Look at those openings above. They’re obviously not “these people” because except for the first — and it’s not exactly people — there are no people to be “these”.
Is there action? Well, sort of. I mean things are happening. But if those are the main characters of your novel they’re kind of weird, consisting of a hole in the ground, a light in the sky, noise and apparently the Emperor Yuan.
Of course these are atmospheric beginnings.
Atmospheric beginnings are hard to do. It’s easy to get lost in writing about things in general, but will they capture the reader? And while you — well, okay, I — can go on forever about the beautiful landscape, the wretched times, the strange events in the neighborhood, what good is that if your reader yawns and gently closes the book and goes to sleep?
To carry off an atmospheric beginning, too, you need impeccable wording, coherent, clear, and well… intriguing. If that’s what your book calls for, a touch of the poetic doesn’t hurt either. And the true fact of the matter is that while some of us were born with chips of the blarney stone in our fingers (yeah, it’s painful, why?) and spin off words that are beautiful in and of themselves by default, even those of us who do that (It’s no great brag, it’s the most common gift of writers, and the one worth least, as it carries a trap within it) don’t necessarily apply it to any purpose, and beautiful words for no reason are cloying, like a surfeit of sweetness in a cake.
So am I saying don’t do it?
Hell no. Look at those openings above. Don’t they just about drag you into the story?
So, there are reasons to write an atmospheric beginning. I’ve discovered three.
One – When there is stuff about your background you need to convey, and the character won’t necessarily be thinking about it.
Two – When your people/characters will appear incredibly mundane in their first appearance, and you want to convey the magic/science/history behind the seemingly ordinary events.
Three – Both of the above combined.
Tolkien’s is sort of one, because, well, he needs to convey there is such a thing as a hobbit, and how better to do it than prosaically telling us about hobbit holes?
Pratchett’s is two.

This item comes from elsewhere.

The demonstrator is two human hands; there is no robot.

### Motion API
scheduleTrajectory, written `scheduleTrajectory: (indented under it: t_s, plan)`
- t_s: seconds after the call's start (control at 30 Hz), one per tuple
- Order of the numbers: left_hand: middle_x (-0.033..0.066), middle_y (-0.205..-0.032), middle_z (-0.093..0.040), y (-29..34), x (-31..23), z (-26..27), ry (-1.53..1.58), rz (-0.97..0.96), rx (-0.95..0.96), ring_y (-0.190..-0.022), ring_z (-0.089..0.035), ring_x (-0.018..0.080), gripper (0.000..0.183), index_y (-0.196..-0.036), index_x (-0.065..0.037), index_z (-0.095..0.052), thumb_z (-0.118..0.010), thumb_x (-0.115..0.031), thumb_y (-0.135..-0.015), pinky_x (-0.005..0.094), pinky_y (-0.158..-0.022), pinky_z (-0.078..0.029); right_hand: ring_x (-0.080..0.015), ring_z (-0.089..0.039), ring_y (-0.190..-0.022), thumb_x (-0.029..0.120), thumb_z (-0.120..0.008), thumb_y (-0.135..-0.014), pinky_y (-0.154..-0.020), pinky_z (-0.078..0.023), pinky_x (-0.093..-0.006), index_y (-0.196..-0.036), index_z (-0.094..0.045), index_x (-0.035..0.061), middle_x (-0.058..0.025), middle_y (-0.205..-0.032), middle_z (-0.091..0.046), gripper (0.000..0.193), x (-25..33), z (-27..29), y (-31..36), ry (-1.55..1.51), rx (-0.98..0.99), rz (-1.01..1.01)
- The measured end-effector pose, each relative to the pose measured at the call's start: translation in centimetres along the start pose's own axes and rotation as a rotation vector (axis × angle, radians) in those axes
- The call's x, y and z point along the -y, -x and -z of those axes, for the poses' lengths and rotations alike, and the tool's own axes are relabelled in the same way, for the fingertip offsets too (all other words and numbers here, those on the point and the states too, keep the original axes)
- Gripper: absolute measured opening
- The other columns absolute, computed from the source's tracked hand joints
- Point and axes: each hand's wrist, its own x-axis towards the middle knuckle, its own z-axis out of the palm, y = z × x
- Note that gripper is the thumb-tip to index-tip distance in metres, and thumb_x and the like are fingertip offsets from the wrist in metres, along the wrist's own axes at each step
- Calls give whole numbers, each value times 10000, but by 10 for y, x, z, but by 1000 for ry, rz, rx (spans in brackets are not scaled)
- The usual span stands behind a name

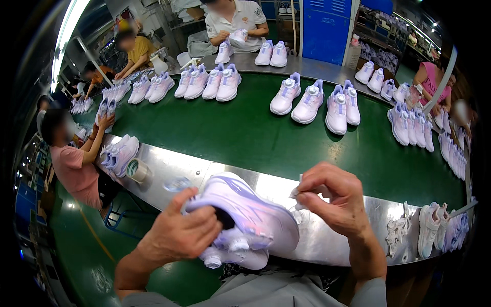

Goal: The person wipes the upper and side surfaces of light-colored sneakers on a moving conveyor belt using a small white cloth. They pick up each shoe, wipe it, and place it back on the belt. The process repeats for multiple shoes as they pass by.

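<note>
Looking down past our grey sleeves (369,293), we see our left hand (179,231) curled closed around the collar of a pale pink-and-white shoe with lavender trim (250,202); the shoe is tilted rather than upright, held in front of us over the near edge of a shiny silver metal table (176,162); a second, matching pale shoe (255,260) is just below it, round white dials (239,244) showing between the two, though we cannot tell how that one is gripped; our right hand (335,198) is raised apart from the shoe, thumb and forefinger pinched on a small white scrap (295,193), its other fingers folded.

Along the table, a blurred clear thing (177,184) sits near our left thumb; farther left are a wide roll of tape (138,170) and, just beside it, a white-and-lavender pair of shoes (123,154); to our right lie tangled white straps (399,231), near upright white shoes with straps (432,227).

Beyond the table stretches a flat green surface (220,128), carrying rows of similar pale shoes with dials (310,104); at our left, a co-worker in a pink shirt (74,169) lifts a pair of shoes; across from us, a co-worker in a white shirt (236,23) holds one pale shoe; behind stands a tall blue metal cabinet (327,33).
</note>
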Motion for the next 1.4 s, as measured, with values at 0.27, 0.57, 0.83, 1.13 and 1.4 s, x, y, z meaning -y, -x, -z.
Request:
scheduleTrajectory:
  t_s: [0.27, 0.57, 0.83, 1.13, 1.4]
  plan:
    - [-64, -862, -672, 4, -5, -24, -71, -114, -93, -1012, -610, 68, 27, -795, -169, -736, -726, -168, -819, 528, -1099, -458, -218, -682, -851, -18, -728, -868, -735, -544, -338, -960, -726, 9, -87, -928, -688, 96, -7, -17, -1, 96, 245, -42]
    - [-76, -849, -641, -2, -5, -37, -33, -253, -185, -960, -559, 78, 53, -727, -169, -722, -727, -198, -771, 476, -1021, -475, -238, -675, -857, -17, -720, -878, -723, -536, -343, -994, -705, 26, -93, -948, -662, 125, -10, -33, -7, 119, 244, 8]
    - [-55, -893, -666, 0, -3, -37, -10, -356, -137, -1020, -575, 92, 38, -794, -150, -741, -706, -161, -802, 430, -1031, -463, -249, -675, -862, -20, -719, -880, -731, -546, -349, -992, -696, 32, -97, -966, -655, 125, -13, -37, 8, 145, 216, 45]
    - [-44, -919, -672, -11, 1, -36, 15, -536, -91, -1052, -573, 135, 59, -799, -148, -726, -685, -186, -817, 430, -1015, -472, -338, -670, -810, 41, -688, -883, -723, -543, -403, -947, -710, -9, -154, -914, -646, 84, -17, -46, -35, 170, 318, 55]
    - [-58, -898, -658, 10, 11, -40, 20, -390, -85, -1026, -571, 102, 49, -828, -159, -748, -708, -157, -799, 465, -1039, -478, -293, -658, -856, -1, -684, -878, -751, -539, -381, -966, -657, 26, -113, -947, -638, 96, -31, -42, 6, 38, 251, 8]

We need to know something strange and special happened.
Bradbury is one – he’s situating us in place and time and taking advantage of his advantage, i.e. that while words might be the most common gift of any writer, Bradbury had it to an uncommon degree and could write rings around us with half of his vocabulary tied behind his back.
Simak’s is three – he is (hopefully you guys don’t mind minor spoilers) introducing his character’s background in the civil war and at the same time bringing in one of the themes of the story: war. Humans fight. Other intelligent creatures will probably fight also.
I use atmospheric beginnings for my Shifter Series with Baen, because if I didn’t the opening scenes would seem to be hardly science fiction/fantasy at all. (It’s a long story, but it’s science fiction disguised as urban fantasy and even I didn’t know it till book 3.) So I often start with a Colorado weather report told in the most interesting terms possible (of course, our weather is interesting) then segue to something supernatural/odd. Take Draw One In the Dark (Free in the Baen Free Library!)
The July night sprawled, warm and deep blue over Goldport, Colorado. In the distance the mountains were little more than suspicions of deeper darkness, a jagged outline where no stars appeared.
Most of Goldport was equally dark, from its slumbering suburbs to the blind silence of its downtown shops. Only the streetlights shone, at intervals, piercing the velvet blackness like so many stars.
At the edge of the western suburbs that climbed—square block after square block—into the lower slopes of the Rockies, the neon sign outside a Chinese restaurant flickered. Three Luck Dragon flared, faded, then flared again, and finally turned off completely.
A hand with nails that were, perhaps, just a little too long turned over a sign that hung on the window, so that the word “closed” faced the parking lot.
After a while, a sound broke the silence. A flapping, noise, as though of sheets unfurling in the silent night. Or perhaps of large wings beating.
(You see what I mean about the limits of my own wording ability compared to the masters?) This scene ends in a gathering of dragons.
The next scene, the beginning of the book proper, with the characters proper, is almost painfully prosaic:
Kyrie was worried about Tom. Which was strange, because Tom was not one of her friends. Nor would she have thought she could care less if he stopped showing up at work altogether.
But now he was late and she was worried. . . .
She tapped her foot impatiently, both at his lateness and her worry, as she stared out at the window of the Athens, the Greek diner on Fairfax Avenue where she’d worked for the last year. Her wavy hair, dyed in multicolored layers, gave the effect of a tapestry. It went well with her honey-dark skin, her exotic features, and the bright red feather earring dangling from her ear, but it looked oddly out of place with the much-washed full-length red apron with “Athens” blazoned in green across the chest.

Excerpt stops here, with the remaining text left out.